She liked the evenings best of all, when the daylight began to go and she could draw the curtains. Then they might be alone together in the world, not another soul existing. She would order dinner to be brought up, always something simple, an omelette or soup for him, pasta for herself. He demanded wine, of course, but she pretended not to hear, and then he swore at her. The old waiter from the first night did not appear again. She wondered if she might have imagined him; she had imagined others, often, figures who stepped out of her dreams and walked up and down in the world, real as real people. When the food was finished and she had put the tray on the floor outside in the corridor she would run a bath and lie in it for a long time. She felt so weary. The tepid water soothed her. She looked along the pallid length of herself; her skin had the dullish gleam of tarnished silver, and when she stirred, quick flashes ran along her flanks, like phosphorescence. She always left the bathroom door ajar, worrying that he would creep out of bed and get dressed and make his escape. What would she do without him? He was her vocation now.

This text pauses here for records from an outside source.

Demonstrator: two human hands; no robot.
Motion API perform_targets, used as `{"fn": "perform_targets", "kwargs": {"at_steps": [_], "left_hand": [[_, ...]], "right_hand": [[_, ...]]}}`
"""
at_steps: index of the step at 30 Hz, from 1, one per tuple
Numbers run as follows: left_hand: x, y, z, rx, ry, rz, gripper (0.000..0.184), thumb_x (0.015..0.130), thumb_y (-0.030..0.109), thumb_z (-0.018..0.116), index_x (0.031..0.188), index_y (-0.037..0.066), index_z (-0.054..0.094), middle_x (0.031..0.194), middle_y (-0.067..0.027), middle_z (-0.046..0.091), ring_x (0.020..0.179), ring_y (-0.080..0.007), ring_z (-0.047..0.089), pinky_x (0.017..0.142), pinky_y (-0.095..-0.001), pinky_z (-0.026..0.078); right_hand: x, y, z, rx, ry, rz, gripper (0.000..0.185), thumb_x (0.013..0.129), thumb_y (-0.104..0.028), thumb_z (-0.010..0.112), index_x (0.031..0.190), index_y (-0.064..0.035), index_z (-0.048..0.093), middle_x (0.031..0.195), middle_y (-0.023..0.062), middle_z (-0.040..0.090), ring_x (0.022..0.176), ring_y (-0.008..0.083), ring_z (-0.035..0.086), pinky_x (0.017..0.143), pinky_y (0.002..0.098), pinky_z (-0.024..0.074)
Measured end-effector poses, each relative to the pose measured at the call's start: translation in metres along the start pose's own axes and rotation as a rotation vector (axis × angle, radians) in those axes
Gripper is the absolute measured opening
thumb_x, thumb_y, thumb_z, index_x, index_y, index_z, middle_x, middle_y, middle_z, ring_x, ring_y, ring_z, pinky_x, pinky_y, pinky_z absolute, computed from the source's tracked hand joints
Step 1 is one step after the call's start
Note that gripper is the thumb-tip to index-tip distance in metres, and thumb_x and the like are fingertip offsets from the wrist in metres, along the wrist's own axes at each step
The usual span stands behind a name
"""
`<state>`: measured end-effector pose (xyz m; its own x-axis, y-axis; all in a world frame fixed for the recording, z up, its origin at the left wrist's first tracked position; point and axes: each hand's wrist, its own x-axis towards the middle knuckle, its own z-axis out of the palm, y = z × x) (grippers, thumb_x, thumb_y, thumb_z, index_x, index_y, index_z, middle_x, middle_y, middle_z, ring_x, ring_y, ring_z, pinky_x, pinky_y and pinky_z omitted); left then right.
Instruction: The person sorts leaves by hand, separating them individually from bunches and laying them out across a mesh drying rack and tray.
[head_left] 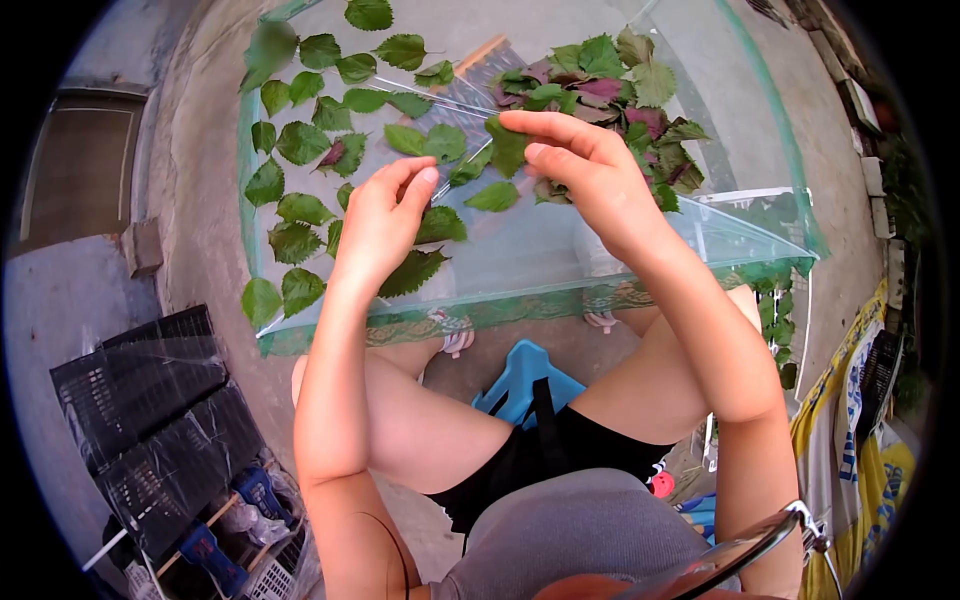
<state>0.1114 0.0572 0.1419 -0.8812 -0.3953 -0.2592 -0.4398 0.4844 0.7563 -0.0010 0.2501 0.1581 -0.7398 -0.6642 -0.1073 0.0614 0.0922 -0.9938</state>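
Observation:
My right hand (590,175) pinches a green perilla leaf (507,147) between thumb and forefinger, above a sheer mesh sheet (540,240) with a green lace edge. To its left, my left hand (388,215) is closed, thumb tip against the forefinger; anything between them is too small to make out. Single green leaves (302,143) lie spread over the left part of the mesh, several close around my left hand. Beyond my right hand, a loose pile of green and purple leaves (600,85) covers the right part, partly hidden by that hand.
A blue plastic stool (525,375) is between my legs below the mesh. Black plastic crates (165,400) stand at the lower left, beside a wall with a brown panel (80,165). Yellow and white sacking (850,420) hangs at the right. Thin white rods (440,95) run under the mesh.

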Motion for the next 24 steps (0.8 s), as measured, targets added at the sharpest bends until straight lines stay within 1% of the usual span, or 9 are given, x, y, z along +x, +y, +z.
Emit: {"fn": "perform_targets", "kwargs": {"at_steps": [1, 3, 6, 7, 12, 16, 18, 22, 24], "left_hand": [[-0.001, 0.007, 0.004, -0.005, -0.001, 0.005, 0.035, 0.090, 0.028, 0.057, 0.115, 0.005, 0.060, 0.107, -0.0108, 0.063, 0.093, -0.0188, 0.061, 0.080, -0.0312, 0.047], [-0.005, 0.020, 0.015, -0.659, -0.024, 0.133, 0.037, 0.091, 0.023, 0.058, 0.120, 0.002, 0.055, 0.104, -0.0067, 0.063, 0.090, -0.0137, 0.059, 0.077, -0.0275, 0.047], [-0.012, 0.029, 0.025, -0.754, -0.057, 0.142, 0.042, 0.087, 0.016, 0.063, 0.124, 0.000, 0.050, 0.105, -0.0060, 0.063, 0.090, -0.0125, 0.059, 0.076, -0.0264, 0.046], [-0.013, 0.030, 0.025, -0.734, -0.089, 0.095, 0.038, 0.084, 0.010, 0.066, 0.119, 0.000, 0.054, 0.103, -0.0051, 0.063, 0.090, -0.0100, 0.058, 0.076, -0.0240, 0.046], [-0.008, 0.019, 0.027, -0.781, -0.064, -0.009, 0.020, 0.083, 0.008, 0.067, 0.100, 0.000, 0.061, 0.088, -0.0015, 0.064, 0.079, -0.0067, 0.057, 0.072, -0.0216, 0.045], [-0.004, 0.020, 0.020, -0.713, 0.073, -0.042, 0.018, 0.086, 0.014, 0.064, 0.098, 0.002, 0.060, 0.084, -0.0017, 0.063, 0.069, -0.0068, 0.057, 0.061, -0.0207, 0.045], [-0.005, 0.021, 0.018, -0.706, 0.099, -0.077, 0.019, 0.087, 0.017, 0.063, 0.097, 0.002, 0.060, 0.083, -0.0019, 0.063, 0.065, -0.0071, 0.057, 0.057, -0.0206, 0.044], [-0.003, 0.025, 0.013, -0.810, 0.148, -0.037, 0.021, 0.088, 0.020, 0.061, 0.098, 0.002, 0.058, 0.078, -0.0028, 0.063, 0.061, -0.0090, 0.058, 0.053, -0.0215, 0.044], [-0.004, 0.030, 0.010, -0.831, 0.157, -0.030, 0.018, 0.089, 0.020, 0.060, 0.097, 0.004, 0.059, 0.077, -0.0005, 0.061, 0.060, -0.0068, 0.055, 0.053, -0.0195, 0.042]], "right_hand": [[0.001, 0.000, -0.001, 0.128, -0.059, 0.060, 0.033, 0.085, -0.014, 0.054, 0.114, -0.0019, 0.062, 0.093, 0.0066, 0.064, 0.078, 0.0120, 0.054, 0.074, 0.0266, 0.0451], [0.000, -0.005, -0.002, 0.171, -0.156, 0.086, 0.034, 0.085, -0.014, 0.053, 0.116, -0.0018, 0.061, 0.100, 0.0057, 0.063, 0.082, 0.0113, 0.054, 0.078, 0.0262, 0.0442], [0.000, -0.005, -0.004, 0.248, -0.331, 0.095, 0.035, 0.085, -0.014, 0.054, 0.117, -0.0017, 0.061, 0.109, 0.0048, 0.063, 0.085, 0.0113, 0.055, 0.079, 0.0262, 0.0442], [0.001, -0.002, -0.002, 0.234, -0.319, 0.100, 0.034, 0.085, -0.014, 0.055, 0.116, -0.0017, 0.061, 0.108, 0.0050, 0.064, 0.085, 0.0110, 0.055, 0.078, 0.0259, 0.0440], [0.001, -0.007, -0.009, 0.099, -0.254, 0.109, 0.031, 0.087, -0.012, 0.054, 0.115, -0.0017, 0.062, 0.104, 0.0054, 0.064, 0.087, 0.0091, 0.056, 0.077, 0.0244, 0.0452], [-0.003, -0.008, -0.038, -0.519, 0.072, -0.065, 0.031, 0.087, -0.014, 0.056, 0.114, -0.0004, 0.060, 0.102, 0.0054, 0.065, 0.090, 0.0117, 0.058, 0.082, 0.0270, 0.0463], [-0.004, -0.008, -0.053, -0.595, 0.171, -0.033, 0.033, 0.084, -0.018, 0.058, 0.112, 0.0002, 0.061, 0.099, 0.0122, 0.065, 0.086, 0.0170, 0.061, 0.081, 0.0312, 0.0480], [0.006, 0.006, -0.068, -0.595, 0.133, 0.140, 0.038, 0.080, -0.023, 0.064, 0.111, -0.0008, 0.062, 0.103, 0.0147, 0.063, 0.095, 0.0230, 0.061, 0.086, 0.0342, 0.0473], [0.012, 0.017, -0.064, -1.017, -0.068, 0.050, 0.043, 0.076, -0.025, 0.067, 0.112, -0.0027, 0.062, 0.111, 0.0172, 0.060, 0.104, 0.0297, 0.058, 0.090, 0.0372, 0.0456]]}}
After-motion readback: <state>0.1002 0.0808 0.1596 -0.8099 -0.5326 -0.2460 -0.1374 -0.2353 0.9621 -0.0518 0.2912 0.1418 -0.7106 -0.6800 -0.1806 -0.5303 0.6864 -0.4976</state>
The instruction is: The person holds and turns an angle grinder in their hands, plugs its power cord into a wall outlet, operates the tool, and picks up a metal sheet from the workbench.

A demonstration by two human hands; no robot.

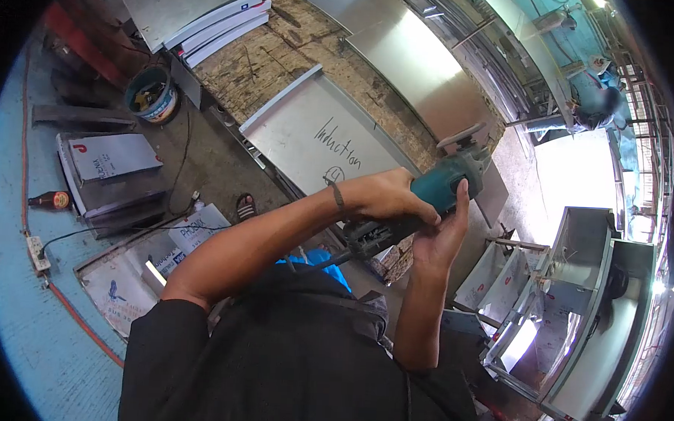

She did not sleep. That is, she slept, but so lightly it hardly counted as sleep. She would lie beside him under the sheet, her eyes lightly closed, holding his hand if he would let her, and her mind would drift over all sorts of things, memories, imaginings, notions of the future, a possible future, with him. Sometimes she would dream, too, strange, delicate dreams such as she had never experienced before, if it could be said of dreams that they are experienced. At dawn she was always wide awake. Even though the light could not penetrate the heavy curtains she would know the sun had risen. Each night the wind died and in the morning started up again. It had a name, he told her, it was called the Fôhn, pronounced Fenn, blowing out of season. Everyone complained of it, the waiters, the chambermaid, throwing their eyes to heaven and making a clicking noise at the back of their throats. The chambermaid she had trouble with at first. She wanted to maintain the room herself, clean the bathroom and change the bed linen and even vacuum the floors, but the maid obviously thought this a scandalous idea, not to be countenanced, and there was a tussle between them every morning over the clean towels and the clean sheets. Then Vander said something to the maid in Italian, making a threat, or offering some inducement, and there were no more arguments after that. The woman was from the south. She was short and bandy and ageless, with skin so dark it had a greenish tinge. She smelled of dishwater. Now when Vander spoke to her, after the first time, she laughed at the things he said, and probably blushed, too, only her blushes could not be seen because she was so swarthy, and made little crowing sounds of delight, waggling her head, and sometimes even threw her hands in the air and ran out of the room, squealing. Then, when she had gone and they were left alone again, he would turn a spiteful look on her before lying down on his back like a corpse and closing his eyes and pulling the sheet to his chin.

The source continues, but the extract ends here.